5. Time-Out–est. 1978
Time-Out was famously featured on Man V. Food for its gigantic chicken and cheddar biscuit. And many students who venture to Time-Out to see for themselves if they are up to the challenge can testify that devouring the entire chicken and cheddar biscuit is just as hard as taking that fourth tequila shot. “[Time-Out’s food is] the best overpriced coma food I’ve ever eaten,” sophomore Caitlyn Delgado said.
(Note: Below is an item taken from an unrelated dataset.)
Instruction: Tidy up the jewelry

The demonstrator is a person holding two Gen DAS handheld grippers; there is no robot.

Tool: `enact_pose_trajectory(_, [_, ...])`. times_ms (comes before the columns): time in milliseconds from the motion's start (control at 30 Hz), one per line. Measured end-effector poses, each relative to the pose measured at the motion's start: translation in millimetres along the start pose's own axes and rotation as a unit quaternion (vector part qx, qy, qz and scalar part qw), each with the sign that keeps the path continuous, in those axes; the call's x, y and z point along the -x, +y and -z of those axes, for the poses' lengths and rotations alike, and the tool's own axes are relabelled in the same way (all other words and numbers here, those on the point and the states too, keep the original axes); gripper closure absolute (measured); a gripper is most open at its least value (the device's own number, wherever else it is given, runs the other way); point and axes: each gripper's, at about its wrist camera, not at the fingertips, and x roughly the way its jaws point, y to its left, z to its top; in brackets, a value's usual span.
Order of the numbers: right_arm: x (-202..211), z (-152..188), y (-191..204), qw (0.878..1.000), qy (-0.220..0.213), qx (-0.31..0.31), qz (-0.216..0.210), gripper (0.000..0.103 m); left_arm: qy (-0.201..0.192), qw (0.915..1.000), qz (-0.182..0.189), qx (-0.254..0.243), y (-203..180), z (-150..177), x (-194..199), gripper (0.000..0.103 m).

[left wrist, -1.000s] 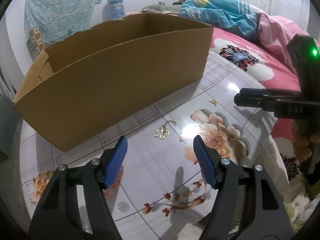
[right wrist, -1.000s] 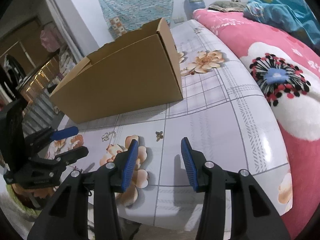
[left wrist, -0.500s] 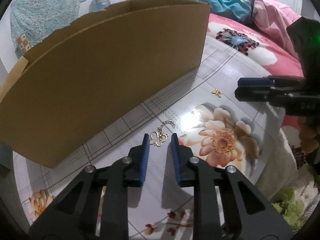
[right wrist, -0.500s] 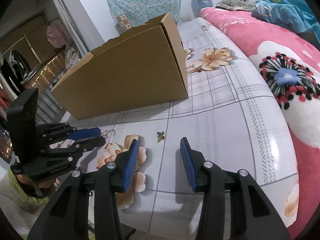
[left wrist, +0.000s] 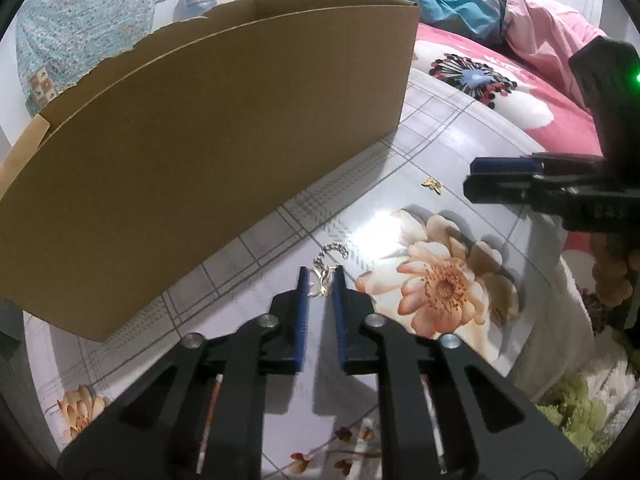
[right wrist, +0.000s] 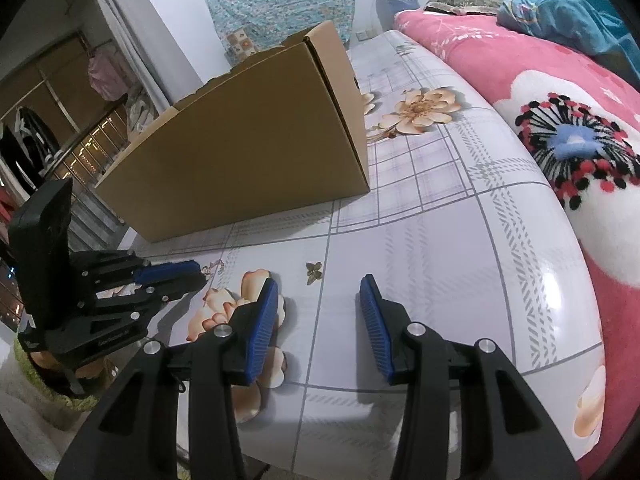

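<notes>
1. Jewelry is not yet sorted: a gold flower charm on a chain (left wrist: 322, 278) lies low in the middle of the left view, on the bench (left wrist: 400, 168).
2. Left hand-held gripper (left wrist: 320, 280) is closing, the charm between its blue pads.
3. Right hand-held gripper (right wrist: 318, 316) hangs released, holding nothing.
4. Butterfly piece (right wrist: 314, 272) waits on the bench; whether anything lies in the cardboard box (left wrist: 200, 128) I cannot see.
</notes>
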Motion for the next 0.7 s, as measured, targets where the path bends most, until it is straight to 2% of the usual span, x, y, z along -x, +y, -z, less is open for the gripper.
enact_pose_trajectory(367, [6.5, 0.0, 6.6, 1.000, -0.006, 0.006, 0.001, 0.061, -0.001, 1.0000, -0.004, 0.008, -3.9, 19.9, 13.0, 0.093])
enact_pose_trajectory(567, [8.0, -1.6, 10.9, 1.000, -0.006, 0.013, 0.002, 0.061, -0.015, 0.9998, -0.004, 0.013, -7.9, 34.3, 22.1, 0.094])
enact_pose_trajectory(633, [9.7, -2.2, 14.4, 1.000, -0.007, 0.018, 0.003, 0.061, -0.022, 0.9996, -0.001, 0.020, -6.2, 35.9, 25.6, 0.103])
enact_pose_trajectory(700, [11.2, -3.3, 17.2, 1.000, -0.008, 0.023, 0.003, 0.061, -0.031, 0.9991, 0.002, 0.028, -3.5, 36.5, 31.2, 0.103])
But besides the delicious, greasy southern food, Time-Out holds dear to Tar Heel’s hearts for being conveniently open 24/7. It’s never too late to indulge in your craving of a deliciously greasy feast of mac and cheese.
4. Spanky’s–est. 1977
Whenever I think of Franklin Street, Spanky’s is the first restaurant that comes to mind. In addition to serving lunch and dinner, Spanky’s offers a state-of-the-art Sunday brunch blending American classics with a Southern twist. “Spanky’s brunch is seriously underrated,” sophomore Sarah Cline said. “They have great mimosas.” The food isn’t the only thing that attracts people to Spanky’s; The atmosphere keeps customers coming back. The brick walls of the restaurant are covered in colorful caricatures of some of UNC’s most successful alumni, and the restaurant fills with cheering students and alumni every time a basketball game is on. Classic and lively, Spanky’s truly captures the Carolina spirit.
3. Ye Olde Waffle Shoppe–est. 1972
Ye Olde Waffle Shoppe is undoubtedly the best place for breakfast or brunch on Franklin Street. “Ye Olde Waffle Shoppe is a classic, unpretentious Chapel Hill gathering spot,” alumni Gary Jones said. “It’s an old fashioned diner sort of place where you can either sit in the back, darker, cave-like room and kick back with The New York Times and a short stack with maple syrup and sausage or out front in a brighter booth with friends,” Jones said. “In either case, you’ll have endless refills on coffee and the realization that you are with friends you’ll never forget in the Southern Part of Heaven.” Ye Olde Waffle Shoppe certainly does have something timeless about it. When you’re in the restaurant, the world outside fades and you are overtaken by the nostalgic impression that the students you are with and UNC will stay with you forever.
2. Sutton’s–est. 1923
Sutton’s is about as old-fashioned as it gets. The left wall of the store is lined with hundreds of varieties of sodas and old-fashioned candies. I even found butterbeer there once. But you can get more than just a sweet snack at Sutton’s. “Sutton’s has awesome food and atmosphere and is one of my favorite places on Franklin because of it,” junior Allison Tate said. Junior Garner Overton, an avid Gilmore Girls fan, claimed that “Sutton’s is the real-life Luke’s Diner.”
1. Carolina Coffee Shop–est. 1922
At a charming 95 years old, Carolina Coffee Shop is truly a classic. Though no longer technically a coffee shop, they’ve kept the name in order to maintain tradition. The brick walls and mahogany-colored benches give the restaurant a warm, collegiate feel. “Carolina Coffee Shop is the oldest restaurant in North Carolina, which is very cool,” freshman Emily Stine said. “Their cornflake battered French toast is also probably one of my favorite things that I’ve had on Franklin Street!” As you relax and get your morning breakfast fix, some students stop by for late-night trivia.